Since that first time the 31-year-old, from Loughton in Essex, has had meningitis twice more and is learning to live with the recurring form of the disease.
“I had a cold/flu for a few days but knew the Easter break was coming up (I work in a school) so pushed through.
“The first day off I promised my SEN (special educational needs) son we’d go to the Lego shop. I fell faint and needed to lie on the floor, so we left. On the way home I said to stop as I needed to lie on the floor.
“We went home and I went straight to bed, the pain worsening. I had pain in the back of my head, behind my eyes and my entire body felt strange and awful. I remember my teeth chattering so, so much and begging for more covers, but was told I was sweating and far too warm.
Needed to sleep
“I kept saying I needed to sleep, but the next thing I knew paramedics were at my bedside.
“I don’t remember the journey into hospital, but I remember doors crashing and shouting to ‘get her into a side room, she has meningitis.’
“I was thinking I will be sent home soon, they always think the worst. I couldn’t open my eyes and I asked the nurse if I had a rash. She said ‘no’.
“I went for a lumbar puncture and I was so out of it that it didn’t bother me at all. Then I had a head scan and it came back saying I had it. I was put in a room on my own near the nurses’ desk.
My eyes ringing
“My eyes ringing with the slightest noise, lying in pitch black and just being given medication after medication, I remember being violently sick and the smell of M&Ms chocolates. Since being in hospital again I’ve realised this is the blue gloves they wear (have a smell when you can, haha). I remember hearing rustling aprons and so many voices outside. The slightest noise really irritated me, my brain was hurting so much.
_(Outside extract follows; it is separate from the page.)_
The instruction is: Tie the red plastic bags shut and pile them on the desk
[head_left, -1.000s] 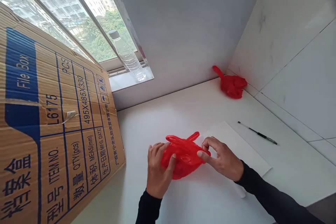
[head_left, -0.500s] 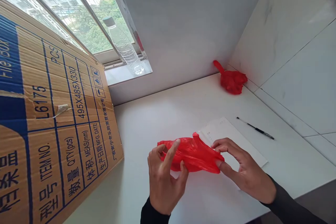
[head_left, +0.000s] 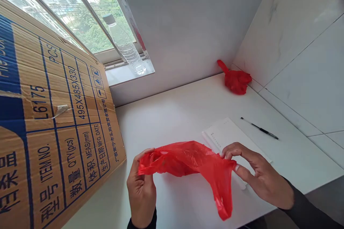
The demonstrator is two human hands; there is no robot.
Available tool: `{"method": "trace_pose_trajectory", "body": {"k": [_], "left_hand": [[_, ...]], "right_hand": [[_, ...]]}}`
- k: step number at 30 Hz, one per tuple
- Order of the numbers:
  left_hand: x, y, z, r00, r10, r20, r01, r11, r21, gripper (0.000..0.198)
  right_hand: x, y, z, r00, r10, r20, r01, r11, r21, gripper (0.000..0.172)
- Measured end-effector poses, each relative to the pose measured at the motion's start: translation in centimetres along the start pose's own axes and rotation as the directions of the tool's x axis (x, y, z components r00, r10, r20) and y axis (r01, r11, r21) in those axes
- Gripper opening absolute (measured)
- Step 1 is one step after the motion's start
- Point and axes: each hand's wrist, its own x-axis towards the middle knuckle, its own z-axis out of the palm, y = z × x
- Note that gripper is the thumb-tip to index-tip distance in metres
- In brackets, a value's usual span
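A red plastic bag [head_left: 185, 157] is stretched between my two hands above the white table. My left hand [head_left: 142, 186] grips its left end, with the fingers hidden behind the film and the thumb in front. At the right end, my right hand [head_left: 255, 171] pinches the bag's edge between thumb and fingers. A loose handle of the bag dangles below my right hand. Partly behind the bag and my right hand lies a white notepad [head_left: 228, 132] with small writing on it.
On the table [head_left: 161, 118], a black pen [head_left: 262, 130] lies right of the notepad. Another crumpled red bag [head_left: 238, 81] sits in the back corner. A large cardboard box [head_left: 67, 121] stands at left, and a clear bottle [head_left: 126, 46] on the windowsill [head_left: 118, 75].
My left hand has moved left and taken hold of the bag's left end. The bag is spread wider, and one of its handles now hangs down on the right.
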Motion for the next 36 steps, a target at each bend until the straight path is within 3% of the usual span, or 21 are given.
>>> {"method": "trace_pose_trajectory", "body": {"k": [3,5,6,9,11,15,18,23,25,28,30,32,34,36], "left_hand": [[-0.3,0.6,1.3,0.993,-0.025,0.118,0.028,0.999,-0.021,0.038],[-0.2,0.8,2.1,0.995,-0.054,0.085,0.056,0.998,-0.022,0.041],[-0.1,0.9,2.4,0.997,-0.062,0.052,0.064,0.998,-0.027,0.038],[0.2,0.5,2.5,0.997,-0.071,-0.010,0.069,0.994,-0.088,0.026],[0.4,0.3,1.9,0.997,-0.068,-0.025,0.065,0.989,-0.133,0.023],[0.6,0.5,-0.1,0.993,-0.114,0.044,0.121,0.959,-0.256,0.040],[0.4,1.1,-1.7,0.981,-0.143,0.132,0.175,0.945,-0.276,0.041],[-0.4,1.4,-3.6,0.973,-0.142,0.183,0.168,0.976,-0.141,0.024],[-0.8,1.3,-4.0,0.972,-0.109,0.208,0.126,0.990,-0.068,0.024],[-1.3,1.9,-3.4,0.969,-0.017,0.248,0.015,1.000,0.010,0.021],[-1.5,2.8,-2.3,0.970,0.038,0.241,-0.049,0.998,0.039,0.017],[-1.7,3.8,-1.2,0.978,0.040,0.202,-0.058,0.995,0.083,0.019],[-1.9,4.3,-0.5,0.988,0.013,0.152,-0.029,0.994,0.104,0.026],[-2.0,4.0,-0.2,0.987,-0.028,0.161,0.021,0.999,0.043,0.028]], "right_hand": [[0.8,-1.3,0.8,0.999,-0.031,0.021,0.032,0.998,-0.055,0.035],[1.6,-1.9,1.6,0.998,-0.041,0.041,0.046,0.990,-0.137,0.049],[2.0,-2.1,2.1,0.997,-0.044,0.059,0.054,0.982,-0.182,0.049],[3.0,-2.4,3.0,0.991,-0.050,0.127,0.081,0.965,-0.250,0.023],[3.1,-2.5,2.8,0.992,-0.034,0.119,0.060,0.973,-0.224,0.023],[2.6,-2.7,1.3,0.982,0.154,-0.107,-0.160,0.986,-0.047,0.031],[2.2,-2.5,0.3,0.941,0.205,-0.271,-0.191,0.978,0.079,0.031],[1.7,-1.4,-0.4,0.930,0.197,-0.309,-0.209,0.978,-0.003,0.029],[1.3,-1.9,-0.3,0.912,0.131,-0.389,-0.174,0.982,-0.079,0.021],[1.1,-4.4,0.8,0.838,-0.152,-0.525,0.085,0.985,-0.149,0.015],[1.8,-6.3,2.2,0.862,-0.350,-0.366,0.307,0.936,-0.170,0.024],[3.2,-7.4,4.0,0.899,-0.436,-0.028,0.422,0.883,-0.207,0.028],[4.8,-7.3,5.6,0.911,-0.355,0.209,0.409,0.846,-0.342,0.030],[6.0,-6.4,6.8,0.929,-0.208,0.306,0.337,0.818,-0.466,0.031]]}}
“Once I was feeling okayish I was sent home with Tramadol – two pills twice a day. Well, I was out of it most of the time. I felt so weak and it took so long to walk the 10 steps from my room to the toilet.
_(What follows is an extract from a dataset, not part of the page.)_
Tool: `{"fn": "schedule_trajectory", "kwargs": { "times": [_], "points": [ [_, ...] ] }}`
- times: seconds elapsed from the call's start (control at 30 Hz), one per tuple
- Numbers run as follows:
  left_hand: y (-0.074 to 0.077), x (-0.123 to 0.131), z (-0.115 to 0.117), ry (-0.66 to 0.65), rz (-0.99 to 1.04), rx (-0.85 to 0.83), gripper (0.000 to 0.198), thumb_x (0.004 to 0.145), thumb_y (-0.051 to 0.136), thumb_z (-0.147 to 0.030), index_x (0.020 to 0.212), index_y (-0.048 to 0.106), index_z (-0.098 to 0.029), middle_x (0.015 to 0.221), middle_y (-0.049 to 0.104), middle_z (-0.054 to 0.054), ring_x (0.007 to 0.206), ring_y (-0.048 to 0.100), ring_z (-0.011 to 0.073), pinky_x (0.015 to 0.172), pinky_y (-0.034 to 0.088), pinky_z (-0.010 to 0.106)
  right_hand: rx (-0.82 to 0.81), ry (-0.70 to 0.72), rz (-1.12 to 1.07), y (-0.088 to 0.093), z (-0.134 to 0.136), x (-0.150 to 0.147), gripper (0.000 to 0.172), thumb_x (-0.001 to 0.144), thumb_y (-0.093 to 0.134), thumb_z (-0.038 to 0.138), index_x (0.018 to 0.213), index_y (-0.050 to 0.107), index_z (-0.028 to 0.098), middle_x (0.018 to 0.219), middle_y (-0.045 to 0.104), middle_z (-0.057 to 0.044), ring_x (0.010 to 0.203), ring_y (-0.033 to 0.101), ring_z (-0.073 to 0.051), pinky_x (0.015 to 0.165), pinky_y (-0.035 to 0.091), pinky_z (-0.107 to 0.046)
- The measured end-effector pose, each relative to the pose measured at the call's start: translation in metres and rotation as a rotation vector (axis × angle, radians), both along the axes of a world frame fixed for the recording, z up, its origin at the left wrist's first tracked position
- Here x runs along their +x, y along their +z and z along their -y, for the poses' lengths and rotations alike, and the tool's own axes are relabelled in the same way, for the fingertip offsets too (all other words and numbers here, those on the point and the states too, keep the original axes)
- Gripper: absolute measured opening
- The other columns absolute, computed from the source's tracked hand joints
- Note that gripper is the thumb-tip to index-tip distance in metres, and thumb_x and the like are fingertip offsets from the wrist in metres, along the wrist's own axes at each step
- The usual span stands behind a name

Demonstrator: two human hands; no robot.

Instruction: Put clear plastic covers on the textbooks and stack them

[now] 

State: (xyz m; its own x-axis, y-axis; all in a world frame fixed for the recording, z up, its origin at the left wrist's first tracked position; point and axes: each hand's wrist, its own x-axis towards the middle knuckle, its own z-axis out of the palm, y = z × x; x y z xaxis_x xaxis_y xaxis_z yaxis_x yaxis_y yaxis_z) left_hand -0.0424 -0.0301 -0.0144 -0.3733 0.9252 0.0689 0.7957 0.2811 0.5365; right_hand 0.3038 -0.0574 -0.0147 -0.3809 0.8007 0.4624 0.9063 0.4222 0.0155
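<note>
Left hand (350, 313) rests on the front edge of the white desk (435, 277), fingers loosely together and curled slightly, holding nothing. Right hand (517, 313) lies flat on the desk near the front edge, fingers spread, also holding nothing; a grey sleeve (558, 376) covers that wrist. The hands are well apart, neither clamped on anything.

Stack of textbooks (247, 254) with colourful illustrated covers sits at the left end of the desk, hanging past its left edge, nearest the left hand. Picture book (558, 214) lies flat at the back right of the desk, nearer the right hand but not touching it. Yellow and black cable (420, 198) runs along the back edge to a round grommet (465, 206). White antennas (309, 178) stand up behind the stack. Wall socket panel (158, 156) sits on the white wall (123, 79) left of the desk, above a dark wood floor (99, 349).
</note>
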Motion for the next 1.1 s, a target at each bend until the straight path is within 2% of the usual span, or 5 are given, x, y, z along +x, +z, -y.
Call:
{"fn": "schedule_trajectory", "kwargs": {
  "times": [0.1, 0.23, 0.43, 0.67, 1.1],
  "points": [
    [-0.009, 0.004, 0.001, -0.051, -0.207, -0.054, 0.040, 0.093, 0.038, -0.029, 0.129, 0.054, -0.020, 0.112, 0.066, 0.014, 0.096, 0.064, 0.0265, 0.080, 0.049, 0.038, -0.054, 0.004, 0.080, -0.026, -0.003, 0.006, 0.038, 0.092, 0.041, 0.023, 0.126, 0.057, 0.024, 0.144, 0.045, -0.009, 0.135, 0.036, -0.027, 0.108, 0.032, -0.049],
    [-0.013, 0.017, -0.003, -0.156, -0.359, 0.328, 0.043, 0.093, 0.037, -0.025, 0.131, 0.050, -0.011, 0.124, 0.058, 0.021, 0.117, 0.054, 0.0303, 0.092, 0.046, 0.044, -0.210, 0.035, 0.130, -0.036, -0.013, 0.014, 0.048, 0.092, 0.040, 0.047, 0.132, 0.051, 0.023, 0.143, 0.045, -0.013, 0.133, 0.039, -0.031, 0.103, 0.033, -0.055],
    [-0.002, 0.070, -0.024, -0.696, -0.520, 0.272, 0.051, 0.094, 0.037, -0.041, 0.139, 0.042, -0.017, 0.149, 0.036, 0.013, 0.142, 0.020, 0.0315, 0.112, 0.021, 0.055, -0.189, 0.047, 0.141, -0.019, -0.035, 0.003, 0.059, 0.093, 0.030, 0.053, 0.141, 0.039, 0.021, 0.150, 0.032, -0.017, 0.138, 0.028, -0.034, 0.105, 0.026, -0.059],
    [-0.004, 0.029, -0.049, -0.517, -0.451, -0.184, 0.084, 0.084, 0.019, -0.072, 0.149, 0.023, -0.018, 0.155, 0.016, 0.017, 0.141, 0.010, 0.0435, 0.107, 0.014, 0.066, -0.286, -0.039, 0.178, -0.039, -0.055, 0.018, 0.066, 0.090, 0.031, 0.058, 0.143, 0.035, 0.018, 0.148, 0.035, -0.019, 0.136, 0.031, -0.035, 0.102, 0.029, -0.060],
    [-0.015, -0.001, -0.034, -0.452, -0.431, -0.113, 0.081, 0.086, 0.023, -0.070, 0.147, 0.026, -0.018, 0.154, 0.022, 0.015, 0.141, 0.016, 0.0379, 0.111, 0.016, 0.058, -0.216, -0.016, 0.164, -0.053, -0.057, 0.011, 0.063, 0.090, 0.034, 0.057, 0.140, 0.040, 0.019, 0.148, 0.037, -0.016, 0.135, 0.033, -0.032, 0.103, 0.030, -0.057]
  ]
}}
“Then I decided I’d have to buck up my ideas and push myself. Wrong move! By the middle of May I was back in hospital for a week, suffering the same original symptoms but not so out of it this time.
“The doctors struggled with the lumbar puncture but after about 12 tries and a very, very sore back they managed and said it's a recurring meningitis. I was home after a week and I knew recovery had to be slow. And slow it was. When I could, I would do something, but I knew the next day I would be wiped out.
Had it twice since
“I have had it twice since, the last one being September 2018. I was at a caravan site and just came over unwell. Next morning an ambulance came and I was taken to the local hospital. After the same tests were carried out I was told meningitis.
“It's scary and for a while I always panicked, but now I have learnt to live with that and the after-effects. It’s had a big impact on my and my family’s life –my hearing has changed, my memory is shocking and my energy levels are bad.
“Meningitis Now has helped me with complementary therapy and through their Family Days.”